Sunday, November 14, 2004

OBITUARY

Yassur Arafat was born quite a long time ago in a country far away. His even more famous Arab headscarf was born four years later and it and the young Arafat would become inseparable, except for a short period during his stay in Lebanon when he and his headscarf, Bul (short for Abdullah) fell out. During this period Arafat was often seen wearing a green combat hat of the sort often favoured by Fidel Castro. Many thought this was a statement of brotherhood to all international revolutionaries but the truth was that he wore the hat because he was a huge fan of Woody Allen – ironically given the New York funnyman’s Jewish blood – and had been obsessively re-watching Allen’s film Bananas on an early Betamax VCR.

Arafat spent much of his younger years moving from group to group in his quest for a direction for his struggle for a free Palestine. He joined the People’s Popular Front for the Liberation of Palestine (Official) but later left in favour of the Popular People’s Front for the Palestine Liberation (Official), then the Popular Palestine Liberation Front, the Front for the Popular Liberation of Palestine and then a brief stint in the Beirut Girl Scouts before forming the Popular Palestine Liberation Organisation. A few years later the ‘popular’ term was dropped since it was obviously more of an acquired taste to many people and thus Arafat found himself leading the modern PLO. Bul, his headscarf returned to him and eventually they would become the head of state – and the headscarf of state – of the piece of scrubland and refugee camps that Israel grudgingly gave to them.
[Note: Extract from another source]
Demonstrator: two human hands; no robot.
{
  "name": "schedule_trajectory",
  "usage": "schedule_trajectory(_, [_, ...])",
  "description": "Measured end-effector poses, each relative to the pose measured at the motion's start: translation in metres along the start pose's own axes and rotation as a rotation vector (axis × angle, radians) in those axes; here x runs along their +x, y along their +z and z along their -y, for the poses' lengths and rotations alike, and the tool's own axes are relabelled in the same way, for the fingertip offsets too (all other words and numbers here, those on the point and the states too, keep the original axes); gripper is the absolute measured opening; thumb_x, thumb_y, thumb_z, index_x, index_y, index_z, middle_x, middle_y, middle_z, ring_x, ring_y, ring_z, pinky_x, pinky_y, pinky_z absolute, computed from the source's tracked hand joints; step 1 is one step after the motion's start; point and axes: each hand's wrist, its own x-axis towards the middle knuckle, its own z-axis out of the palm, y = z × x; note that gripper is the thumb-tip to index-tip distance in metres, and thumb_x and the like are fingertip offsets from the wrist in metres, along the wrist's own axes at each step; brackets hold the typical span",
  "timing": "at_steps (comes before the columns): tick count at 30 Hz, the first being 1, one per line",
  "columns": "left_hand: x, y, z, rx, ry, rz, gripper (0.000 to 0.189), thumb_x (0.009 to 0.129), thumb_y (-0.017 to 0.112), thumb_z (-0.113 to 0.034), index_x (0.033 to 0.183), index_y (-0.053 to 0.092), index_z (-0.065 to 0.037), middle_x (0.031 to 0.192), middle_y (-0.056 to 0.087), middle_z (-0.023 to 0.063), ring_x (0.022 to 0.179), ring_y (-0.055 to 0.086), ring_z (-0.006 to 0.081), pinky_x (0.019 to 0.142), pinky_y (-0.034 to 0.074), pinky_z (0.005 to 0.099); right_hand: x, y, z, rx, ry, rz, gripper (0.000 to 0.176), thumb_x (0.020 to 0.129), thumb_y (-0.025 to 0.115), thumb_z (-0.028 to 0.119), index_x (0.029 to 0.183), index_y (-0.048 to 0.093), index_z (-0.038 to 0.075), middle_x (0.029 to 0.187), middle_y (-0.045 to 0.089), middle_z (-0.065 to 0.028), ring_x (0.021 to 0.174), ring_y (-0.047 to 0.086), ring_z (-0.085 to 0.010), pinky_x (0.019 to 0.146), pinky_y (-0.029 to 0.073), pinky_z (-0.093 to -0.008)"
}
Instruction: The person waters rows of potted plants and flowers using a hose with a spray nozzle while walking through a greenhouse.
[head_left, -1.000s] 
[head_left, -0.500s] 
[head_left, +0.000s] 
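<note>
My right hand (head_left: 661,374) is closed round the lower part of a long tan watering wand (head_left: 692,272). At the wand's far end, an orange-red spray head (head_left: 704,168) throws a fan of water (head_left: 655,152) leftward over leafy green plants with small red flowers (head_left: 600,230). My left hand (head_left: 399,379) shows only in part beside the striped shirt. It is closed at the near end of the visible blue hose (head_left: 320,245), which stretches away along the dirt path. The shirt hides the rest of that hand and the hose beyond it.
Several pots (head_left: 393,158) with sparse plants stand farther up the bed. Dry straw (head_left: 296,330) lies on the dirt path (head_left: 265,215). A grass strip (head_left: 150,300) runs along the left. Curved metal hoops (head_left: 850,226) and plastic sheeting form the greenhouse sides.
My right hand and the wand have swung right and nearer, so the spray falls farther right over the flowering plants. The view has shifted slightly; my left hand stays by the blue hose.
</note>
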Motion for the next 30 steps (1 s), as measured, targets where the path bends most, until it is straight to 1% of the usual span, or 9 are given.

His final two years were spent cooped up in his compound, basically a prisoner of the Israelis in his own headquarters. Arafat (the Yassur name came from his father who was a huge fan of Slim Pickens and this was how Pickens’ southern accent enunciated the phrase ‘yes, sir’, hence ‘Yassur’) refused to be downtrodden by this increasingly harsh treatment by the Israelis who continued to point out he was doing nothing to stop terrorist outrages while bombing refugee camps to stop ‘aggression’. Using his enforced interment for good Arafat turned his hand to interior design and was constantly remodelling and re-decorating the PLO government buildings, enthused by viewing Changing Rooms on the BBC World Service. He leaves a power vacuum in the PLO, a large collection of Changing Rooms and Woody Allen DVDs and a signed photograph of Lawrence Llewellyn Bowen.